■ Required action ■
Set down again exactly the lines of the listing below that fall between the line holding "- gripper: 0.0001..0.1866" and the line holding "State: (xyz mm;", inclusive.

■ Listed records ■
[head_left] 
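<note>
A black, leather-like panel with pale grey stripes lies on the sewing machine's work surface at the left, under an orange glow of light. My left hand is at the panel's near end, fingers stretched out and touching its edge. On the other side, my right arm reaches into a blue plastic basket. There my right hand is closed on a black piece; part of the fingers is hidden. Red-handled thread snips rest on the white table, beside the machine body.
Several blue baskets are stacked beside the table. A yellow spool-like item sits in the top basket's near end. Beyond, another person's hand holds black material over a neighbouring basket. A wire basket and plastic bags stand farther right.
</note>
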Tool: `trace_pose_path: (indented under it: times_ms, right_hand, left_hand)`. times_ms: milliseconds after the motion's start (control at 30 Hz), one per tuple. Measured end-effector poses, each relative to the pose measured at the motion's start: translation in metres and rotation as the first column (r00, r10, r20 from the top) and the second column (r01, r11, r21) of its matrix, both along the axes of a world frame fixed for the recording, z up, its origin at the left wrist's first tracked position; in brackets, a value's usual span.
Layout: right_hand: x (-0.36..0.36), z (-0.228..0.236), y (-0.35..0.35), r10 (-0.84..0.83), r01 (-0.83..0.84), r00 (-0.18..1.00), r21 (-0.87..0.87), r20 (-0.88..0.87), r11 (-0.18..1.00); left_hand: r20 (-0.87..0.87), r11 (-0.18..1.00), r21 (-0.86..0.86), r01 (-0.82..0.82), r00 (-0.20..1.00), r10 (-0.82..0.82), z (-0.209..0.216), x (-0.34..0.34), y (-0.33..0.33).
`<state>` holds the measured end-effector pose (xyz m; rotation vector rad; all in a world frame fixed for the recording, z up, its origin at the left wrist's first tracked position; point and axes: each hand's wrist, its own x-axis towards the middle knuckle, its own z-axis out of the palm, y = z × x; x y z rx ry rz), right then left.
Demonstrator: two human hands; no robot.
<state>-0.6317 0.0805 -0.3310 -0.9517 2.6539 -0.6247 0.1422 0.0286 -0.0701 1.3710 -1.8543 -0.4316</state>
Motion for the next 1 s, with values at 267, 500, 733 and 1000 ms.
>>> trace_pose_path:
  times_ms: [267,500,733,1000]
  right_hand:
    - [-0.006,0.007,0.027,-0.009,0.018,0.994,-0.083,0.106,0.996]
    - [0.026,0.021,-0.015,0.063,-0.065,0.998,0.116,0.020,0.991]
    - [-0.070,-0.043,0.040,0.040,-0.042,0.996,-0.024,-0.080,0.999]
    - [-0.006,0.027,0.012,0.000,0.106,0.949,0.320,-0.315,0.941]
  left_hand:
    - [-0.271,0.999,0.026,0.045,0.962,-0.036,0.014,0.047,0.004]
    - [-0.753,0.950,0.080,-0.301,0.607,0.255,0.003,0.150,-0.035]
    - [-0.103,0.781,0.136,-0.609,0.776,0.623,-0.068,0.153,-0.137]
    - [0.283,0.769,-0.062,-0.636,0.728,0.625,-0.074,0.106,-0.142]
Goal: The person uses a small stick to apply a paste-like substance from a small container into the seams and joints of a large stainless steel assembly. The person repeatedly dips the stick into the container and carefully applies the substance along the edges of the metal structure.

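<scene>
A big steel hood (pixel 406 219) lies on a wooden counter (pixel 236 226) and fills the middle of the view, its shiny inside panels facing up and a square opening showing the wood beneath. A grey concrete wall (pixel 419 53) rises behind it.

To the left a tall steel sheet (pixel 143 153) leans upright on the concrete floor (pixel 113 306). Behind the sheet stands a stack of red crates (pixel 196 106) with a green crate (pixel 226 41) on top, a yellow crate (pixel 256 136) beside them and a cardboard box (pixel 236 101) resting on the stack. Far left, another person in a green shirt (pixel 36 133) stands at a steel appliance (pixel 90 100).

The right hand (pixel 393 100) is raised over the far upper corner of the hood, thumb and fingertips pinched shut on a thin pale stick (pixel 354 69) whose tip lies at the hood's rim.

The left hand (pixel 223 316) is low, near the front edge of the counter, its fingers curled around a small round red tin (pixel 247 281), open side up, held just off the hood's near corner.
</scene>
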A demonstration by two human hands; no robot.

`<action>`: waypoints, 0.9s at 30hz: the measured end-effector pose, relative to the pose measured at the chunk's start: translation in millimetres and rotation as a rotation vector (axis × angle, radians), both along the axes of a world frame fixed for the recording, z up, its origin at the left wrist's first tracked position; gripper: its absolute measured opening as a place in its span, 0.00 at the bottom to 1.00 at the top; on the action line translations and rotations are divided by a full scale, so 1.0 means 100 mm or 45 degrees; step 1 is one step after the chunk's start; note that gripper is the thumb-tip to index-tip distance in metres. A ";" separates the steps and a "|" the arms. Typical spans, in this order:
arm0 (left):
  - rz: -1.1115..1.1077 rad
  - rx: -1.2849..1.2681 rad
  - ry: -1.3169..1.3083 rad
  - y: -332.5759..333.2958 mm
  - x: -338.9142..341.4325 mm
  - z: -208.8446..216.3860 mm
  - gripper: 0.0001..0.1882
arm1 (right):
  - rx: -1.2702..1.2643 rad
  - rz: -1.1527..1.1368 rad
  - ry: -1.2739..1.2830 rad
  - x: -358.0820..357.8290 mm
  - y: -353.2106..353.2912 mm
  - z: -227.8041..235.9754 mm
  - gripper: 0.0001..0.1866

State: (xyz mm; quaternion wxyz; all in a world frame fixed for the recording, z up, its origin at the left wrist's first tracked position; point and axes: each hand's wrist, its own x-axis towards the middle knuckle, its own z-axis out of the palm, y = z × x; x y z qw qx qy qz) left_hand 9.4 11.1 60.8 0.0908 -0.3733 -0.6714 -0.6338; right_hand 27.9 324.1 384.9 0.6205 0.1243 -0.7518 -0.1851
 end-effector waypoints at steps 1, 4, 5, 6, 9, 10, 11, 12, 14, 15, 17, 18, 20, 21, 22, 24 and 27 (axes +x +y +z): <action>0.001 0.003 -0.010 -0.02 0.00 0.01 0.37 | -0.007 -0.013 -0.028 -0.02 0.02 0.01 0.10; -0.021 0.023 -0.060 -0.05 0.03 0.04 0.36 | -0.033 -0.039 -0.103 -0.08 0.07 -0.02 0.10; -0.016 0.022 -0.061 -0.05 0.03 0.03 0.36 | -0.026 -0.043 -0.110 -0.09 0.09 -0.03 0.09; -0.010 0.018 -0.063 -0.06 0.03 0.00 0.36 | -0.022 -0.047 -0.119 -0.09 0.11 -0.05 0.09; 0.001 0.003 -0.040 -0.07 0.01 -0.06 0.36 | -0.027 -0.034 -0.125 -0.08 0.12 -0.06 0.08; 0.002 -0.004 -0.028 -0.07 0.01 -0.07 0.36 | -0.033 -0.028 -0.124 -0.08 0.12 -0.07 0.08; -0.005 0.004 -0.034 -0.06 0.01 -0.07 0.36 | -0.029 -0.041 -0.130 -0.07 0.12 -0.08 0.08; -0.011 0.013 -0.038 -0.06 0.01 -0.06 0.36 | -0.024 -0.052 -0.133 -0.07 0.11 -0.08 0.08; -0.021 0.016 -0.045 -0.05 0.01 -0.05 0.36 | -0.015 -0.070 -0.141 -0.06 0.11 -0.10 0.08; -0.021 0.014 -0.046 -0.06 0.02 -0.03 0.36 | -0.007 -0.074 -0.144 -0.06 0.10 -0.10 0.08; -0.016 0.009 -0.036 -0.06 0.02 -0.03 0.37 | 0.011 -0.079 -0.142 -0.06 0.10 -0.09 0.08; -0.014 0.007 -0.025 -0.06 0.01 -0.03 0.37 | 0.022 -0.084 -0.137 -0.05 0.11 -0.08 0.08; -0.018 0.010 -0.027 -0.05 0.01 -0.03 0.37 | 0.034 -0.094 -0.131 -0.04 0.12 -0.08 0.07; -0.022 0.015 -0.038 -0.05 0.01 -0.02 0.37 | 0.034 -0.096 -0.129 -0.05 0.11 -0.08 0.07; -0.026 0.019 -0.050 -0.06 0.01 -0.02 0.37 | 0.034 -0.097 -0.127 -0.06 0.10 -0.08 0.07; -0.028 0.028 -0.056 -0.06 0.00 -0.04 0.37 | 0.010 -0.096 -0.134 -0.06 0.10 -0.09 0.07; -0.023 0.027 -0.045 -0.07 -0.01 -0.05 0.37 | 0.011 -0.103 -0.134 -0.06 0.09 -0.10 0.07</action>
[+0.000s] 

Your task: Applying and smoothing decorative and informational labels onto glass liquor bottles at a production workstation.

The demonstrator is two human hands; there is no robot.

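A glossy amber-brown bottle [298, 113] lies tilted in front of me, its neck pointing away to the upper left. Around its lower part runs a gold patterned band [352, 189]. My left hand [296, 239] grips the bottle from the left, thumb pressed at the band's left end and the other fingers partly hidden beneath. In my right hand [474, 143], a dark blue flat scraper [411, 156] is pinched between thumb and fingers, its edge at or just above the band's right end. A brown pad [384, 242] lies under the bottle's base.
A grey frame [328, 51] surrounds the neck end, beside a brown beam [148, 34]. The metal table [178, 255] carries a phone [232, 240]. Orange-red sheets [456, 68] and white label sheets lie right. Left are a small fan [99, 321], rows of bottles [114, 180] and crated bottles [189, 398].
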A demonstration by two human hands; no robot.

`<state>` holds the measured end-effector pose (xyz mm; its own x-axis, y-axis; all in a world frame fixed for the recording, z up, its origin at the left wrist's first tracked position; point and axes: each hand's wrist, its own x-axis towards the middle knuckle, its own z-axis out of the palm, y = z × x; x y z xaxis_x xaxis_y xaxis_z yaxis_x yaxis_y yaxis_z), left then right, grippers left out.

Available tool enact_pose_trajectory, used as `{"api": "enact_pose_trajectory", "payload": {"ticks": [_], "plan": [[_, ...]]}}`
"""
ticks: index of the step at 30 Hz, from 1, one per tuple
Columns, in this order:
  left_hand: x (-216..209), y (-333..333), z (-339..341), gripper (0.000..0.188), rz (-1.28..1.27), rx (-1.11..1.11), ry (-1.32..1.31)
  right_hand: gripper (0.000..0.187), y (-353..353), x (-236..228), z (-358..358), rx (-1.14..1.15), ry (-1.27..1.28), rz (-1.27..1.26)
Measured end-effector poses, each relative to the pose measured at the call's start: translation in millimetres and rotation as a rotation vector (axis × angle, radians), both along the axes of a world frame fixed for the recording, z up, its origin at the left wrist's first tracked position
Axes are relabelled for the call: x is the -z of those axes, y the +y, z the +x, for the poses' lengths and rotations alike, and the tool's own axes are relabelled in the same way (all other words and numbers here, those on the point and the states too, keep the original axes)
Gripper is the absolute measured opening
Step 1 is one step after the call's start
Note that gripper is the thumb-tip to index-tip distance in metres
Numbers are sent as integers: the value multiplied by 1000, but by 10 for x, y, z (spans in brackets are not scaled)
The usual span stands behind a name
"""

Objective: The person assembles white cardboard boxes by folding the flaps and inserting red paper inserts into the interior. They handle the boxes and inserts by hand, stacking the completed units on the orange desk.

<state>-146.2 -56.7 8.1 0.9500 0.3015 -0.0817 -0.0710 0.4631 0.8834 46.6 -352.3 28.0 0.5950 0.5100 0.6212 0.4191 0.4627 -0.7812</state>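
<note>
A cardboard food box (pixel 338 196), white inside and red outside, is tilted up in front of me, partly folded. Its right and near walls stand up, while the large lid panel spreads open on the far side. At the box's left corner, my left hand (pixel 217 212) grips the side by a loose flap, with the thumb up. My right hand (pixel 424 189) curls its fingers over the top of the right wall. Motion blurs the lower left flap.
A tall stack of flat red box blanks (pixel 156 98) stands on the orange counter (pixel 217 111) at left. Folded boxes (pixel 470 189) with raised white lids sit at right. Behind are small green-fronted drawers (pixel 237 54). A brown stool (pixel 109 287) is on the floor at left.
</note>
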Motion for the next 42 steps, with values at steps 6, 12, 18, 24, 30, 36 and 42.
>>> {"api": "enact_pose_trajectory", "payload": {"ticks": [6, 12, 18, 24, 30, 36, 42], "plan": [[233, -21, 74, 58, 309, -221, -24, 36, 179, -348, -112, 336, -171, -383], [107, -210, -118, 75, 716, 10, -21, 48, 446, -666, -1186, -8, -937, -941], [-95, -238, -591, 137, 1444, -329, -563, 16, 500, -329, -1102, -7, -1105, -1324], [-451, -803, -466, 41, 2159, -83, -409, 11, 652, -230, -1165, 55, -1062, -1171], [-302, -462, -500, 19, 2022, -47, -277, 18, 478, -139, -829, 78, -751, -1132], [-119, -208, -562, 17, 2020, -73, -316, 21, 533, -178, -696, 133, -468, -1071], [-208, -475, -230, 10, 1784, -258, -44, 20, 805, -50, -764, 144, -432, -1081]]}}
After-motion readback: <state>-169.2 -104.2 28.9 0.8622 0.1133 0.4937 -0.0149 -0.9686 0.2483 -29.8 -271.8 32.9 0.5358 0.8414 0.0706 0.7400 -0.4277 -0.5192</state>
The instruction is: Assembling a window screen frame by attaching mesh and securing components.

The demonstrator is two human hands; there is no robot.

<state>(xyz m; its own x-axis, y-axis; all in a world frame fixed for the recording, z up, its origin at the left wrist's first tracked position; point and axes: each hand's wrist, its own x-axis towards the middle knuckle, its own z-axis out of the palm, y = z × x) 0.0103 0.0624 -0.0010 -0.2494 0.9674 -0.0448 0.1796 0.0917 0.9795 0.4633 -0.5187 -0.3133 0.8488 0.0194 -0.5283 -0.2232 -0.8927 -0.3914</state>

■ Result of this task ■
  - gripper: 0.0001..0.1866

State: (xyz mm; quaternion wxyz; all in a world frame fixed for the recording, z up, its origin at the left wrist's first tracked position; point and axes: each hand's wrist, its own x-axis towards the middle knuckle, its own z-axis out of the palm, y = z × x; x y z qw qx qy qz) left_hand 9.4 11.1 60.8 0.0908 -0.3733 -0.6714 -0.6338; right_hand 27.9 324.1 384.9 0.6205 0.1243 -0.7518 -0.1851

At this stage, the exercise is finished.